Captain Miles Woodcock did not park his motor car in the Tower Bank stable after he brought Miss Potter back to the village. Instead, he drove on to Hawkshead, where he located Dr. Butters, the physician who served the area. The doctor, a tall, thin man with a gaunt face, reddish hair, and a gingery moustache, listened to his description of the situation, nodded twice, and said, “I’ll get my horse. But it may be a while, I’m afraid. I have to look in on Mrs. Rice, who will be delivering in another week.”

“I don’t suppose there’s much hurry,” Miles said. “It’s not a criminal matter.” He pulled his brows together. “Although there is that puzzling bit about the tobacco pipe. He was holding it in his hands when he fell.”

Frowning, the doctor picked up his black bag. “Ben? With a tobacco pipe? That’s odd. He left off smoking some while ago, on my advice. I’d be mightily surprised if he took it up again.” He sighed. “Anyway, I’ll see you there.”

“There” was the large stone shed behind the captain’s stable where Constable Braithwaite and Mr.
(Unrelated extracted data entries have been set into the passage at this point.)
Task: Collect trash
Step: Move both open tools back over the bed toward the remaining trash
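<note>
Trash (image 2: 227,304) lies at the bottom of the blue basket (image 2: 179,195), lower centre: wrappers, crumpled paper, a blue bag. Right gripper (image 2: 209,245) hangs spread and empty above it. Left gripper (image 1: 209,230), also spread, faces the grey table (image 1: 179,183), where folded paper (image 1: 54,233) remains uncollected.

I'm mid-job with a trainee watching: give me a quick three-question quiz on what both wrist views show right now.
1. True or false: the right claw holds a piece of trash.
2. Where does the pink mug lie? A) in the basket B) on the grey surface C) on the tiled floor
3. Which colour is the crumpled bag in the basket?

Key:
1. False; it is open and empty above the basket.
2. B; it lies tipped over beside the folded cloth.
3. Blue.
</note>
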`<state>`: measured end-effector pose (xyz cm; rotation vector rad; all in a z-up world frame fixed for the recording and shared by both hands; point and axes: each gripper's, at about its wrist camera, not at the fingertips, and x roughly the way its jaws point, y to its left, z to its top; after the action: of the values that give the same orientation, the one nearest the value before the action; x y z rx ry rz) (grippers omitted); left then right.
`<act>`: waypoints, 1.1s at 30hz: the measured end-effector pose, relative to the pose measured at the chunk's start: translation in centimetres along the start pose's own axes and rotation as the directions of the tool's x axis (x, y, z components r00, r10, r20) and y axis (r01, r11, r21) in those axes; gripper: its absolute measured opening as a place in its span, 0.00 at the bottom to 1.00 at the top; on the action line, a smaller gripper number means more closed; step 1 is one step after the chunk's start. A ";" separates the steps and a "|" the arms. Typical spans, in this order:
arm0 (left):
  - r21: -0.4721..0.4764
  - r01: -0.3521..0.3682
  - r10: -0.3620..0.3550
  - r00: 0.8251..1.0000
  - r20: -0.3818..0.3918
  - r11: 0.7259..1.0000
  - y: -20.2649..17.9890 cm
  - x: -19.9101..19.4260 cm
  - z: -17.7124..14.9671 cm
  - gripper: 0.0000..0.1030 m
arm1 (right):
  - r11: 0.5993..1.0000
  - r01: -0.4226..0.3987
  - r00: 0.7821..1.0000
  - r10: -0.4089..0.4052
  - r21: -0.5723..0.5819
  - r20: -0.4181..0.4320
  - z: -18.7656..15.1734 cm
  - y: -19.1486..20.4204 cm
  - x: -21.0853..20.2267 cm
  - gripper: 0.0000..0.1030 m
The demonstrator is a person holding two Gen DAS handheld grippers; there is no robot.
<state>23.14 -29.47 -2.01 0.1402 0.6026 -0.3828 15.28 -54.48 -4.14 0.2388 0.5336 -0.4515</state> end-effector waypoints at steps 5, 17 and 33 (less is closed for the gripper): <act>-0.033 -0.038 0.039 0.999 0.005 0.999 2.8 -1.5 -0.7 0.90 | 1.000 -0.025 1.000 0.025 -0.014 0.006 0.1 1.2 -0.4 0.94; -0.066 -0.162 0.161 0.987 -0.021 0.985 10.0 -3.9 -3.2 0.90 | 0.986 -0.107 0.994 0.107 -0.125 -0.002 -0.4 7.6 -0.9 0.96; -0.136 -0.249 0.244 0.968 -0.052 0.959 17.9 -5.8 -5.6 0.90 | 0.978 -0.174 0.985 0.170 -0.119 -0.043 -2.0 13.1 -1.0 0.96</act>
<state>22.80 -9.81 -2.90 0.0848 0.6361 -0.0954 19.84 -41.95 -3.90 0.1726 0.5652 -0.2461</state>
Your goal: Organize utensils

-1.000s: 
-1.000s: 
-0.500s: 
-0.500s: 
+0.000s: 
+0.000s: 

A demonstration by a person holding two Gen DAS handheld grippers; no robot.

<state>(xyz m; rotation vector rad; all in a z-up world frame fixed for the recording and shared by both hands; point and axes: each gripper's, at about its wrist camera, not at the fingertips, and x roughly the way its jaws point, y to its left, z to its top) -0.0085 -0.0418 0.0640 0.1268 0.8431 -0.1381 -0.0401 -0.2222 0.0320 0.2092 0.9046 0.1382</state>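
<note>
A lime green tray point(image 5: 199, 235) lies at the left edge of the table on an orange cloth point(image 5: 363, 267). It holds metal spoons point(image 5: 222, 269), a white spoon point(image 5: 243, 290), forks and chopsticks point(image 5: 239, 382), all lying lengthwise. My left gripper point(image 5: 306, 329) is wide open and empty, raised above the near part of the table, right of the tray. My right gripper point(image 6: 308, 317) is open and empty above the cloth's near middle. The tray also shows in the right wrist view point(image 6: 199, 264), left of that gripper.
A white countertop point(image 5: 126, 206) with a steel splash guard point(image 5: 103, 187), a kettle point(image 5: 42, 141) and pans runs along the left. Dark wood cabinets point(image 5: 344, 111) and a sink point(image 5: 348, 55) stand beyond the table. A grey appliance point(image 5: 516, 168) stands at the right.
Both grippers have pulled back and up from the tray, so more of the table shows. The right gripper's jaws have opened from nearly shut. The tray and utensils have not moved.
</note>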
Jennings had brought Ben Hornby’s body. By the time the doctor arrived, dark had fallen, the bats were flitting out of the stable, and the nightjar’s eerie call (considered an ill omen by superstitious villagers) rattled through the meadow. Inside, the scene was illuminated by several lanterns and a half-dozen flickering candles. The old man, respectfully covered with a sheet from Dimity Woodcock’s linen cupboard, was stretched out on a wooden table.
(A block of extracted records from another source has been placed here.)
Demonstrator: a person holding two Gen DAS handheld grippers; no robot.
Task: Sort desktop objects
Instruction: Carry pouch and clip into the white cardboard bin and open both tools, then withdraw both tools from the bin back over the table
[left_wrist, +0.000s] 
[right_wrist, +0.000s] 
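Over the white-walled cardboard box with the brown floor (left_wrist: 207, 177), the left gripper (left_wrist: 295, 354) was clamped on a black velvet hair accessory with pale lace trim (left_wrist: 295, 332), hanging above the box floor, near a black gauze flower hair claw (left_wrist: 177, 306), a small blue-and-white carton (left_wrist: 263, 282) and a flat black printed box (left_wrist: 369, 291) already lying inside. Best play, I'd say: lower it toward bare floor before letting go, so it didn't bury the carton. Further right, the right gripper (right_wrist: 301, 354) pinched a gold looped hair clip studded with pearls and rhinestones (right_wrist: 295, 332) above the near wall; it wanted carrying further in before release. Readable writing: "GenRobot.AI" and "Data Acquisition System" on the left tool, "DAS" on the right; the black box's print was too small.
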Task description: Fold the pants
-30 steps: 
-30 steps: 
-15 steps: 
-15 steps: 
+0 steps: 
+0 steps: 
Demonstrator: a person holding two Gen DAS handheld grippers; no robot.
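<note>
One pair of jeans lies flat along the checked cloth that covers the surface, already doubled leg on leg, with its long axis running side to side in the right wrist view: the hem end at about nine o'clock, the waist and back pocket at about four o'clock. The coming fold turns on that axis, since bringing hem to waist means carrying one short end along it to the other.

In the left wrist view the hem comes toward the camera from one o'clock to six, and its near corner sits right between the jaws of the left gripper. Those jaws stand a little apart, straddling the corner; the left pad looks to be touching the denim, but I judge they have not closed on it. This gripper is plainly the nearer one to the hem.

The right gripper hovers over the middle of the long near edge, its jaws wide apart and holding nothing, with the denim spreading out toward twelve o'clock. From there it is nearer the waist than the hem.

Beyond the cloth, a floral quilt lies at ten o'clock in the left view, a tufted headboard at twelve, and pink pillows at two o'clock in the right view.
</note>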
The doctor took off his coat, rolled up his sleeves, and went over old Ben’s body with great care and attention, humming between his teeth as he worked and making occasional quiet comments, which the constable dutifully wrote down in his notebook. The captain looked on, Mr. Jennings having gone home to his supper as soon as the body was safely delivered.

The examination went on longer than might have been expected. When it was over, the doctor beckoned to both Miles and Braithwaite.

“I want both of you to look at this,” he said, pointing to a welt about an inch wide, across the whole of Hornby’s back, just below his shoulder blades. It was outlined on both sides by a large, dark bruise, the width of a man’s arm. “This bruise is fresh,” the doctor said. “From the degree of lividity, I’d estimate that it was inflicted immediately prior to death.” He paused, then repeated, “
Immediately
prior to death,” glancing at them to make sure they took his point. “In living tissue, bruises have a way of repairing themselves quickly. If Ben had been struck—oh, say, two days before he died, we’d see a different coloration.”

Miles let out his breath in a slow whistle. “And what kind of instrument would inflict such a bruise? A walking stick?”

“P’rhaps,” the doctor said. “It’s impossible to say. Show me the instrument, and I’ll tell you whether it’s a candidate for our weapon.”

“Weapon!” the constable exclaimed in surprise, breaking his silence for the first time. “You’re sayin’ that this was
not
an accident?”

“That’s what I’m saying,” Butters replied grimly. He glanced at Miles. “Did you search the place where he fell?”

“The constable and I went up there,” Miles said, “and had a good look around. Of course, if he was struck by a walking stick—”

“It went home with whoever used it,” the doctor said, finishing the captain’s sentence. “I’m afraid that there are a great many uncertainties here, gentlemen.” He began to roll down his sleeves. “But one thing is clear. Faced with this evidence, I cannot certify Hornby’s death as accidental. Harry will have to convene an inquest.”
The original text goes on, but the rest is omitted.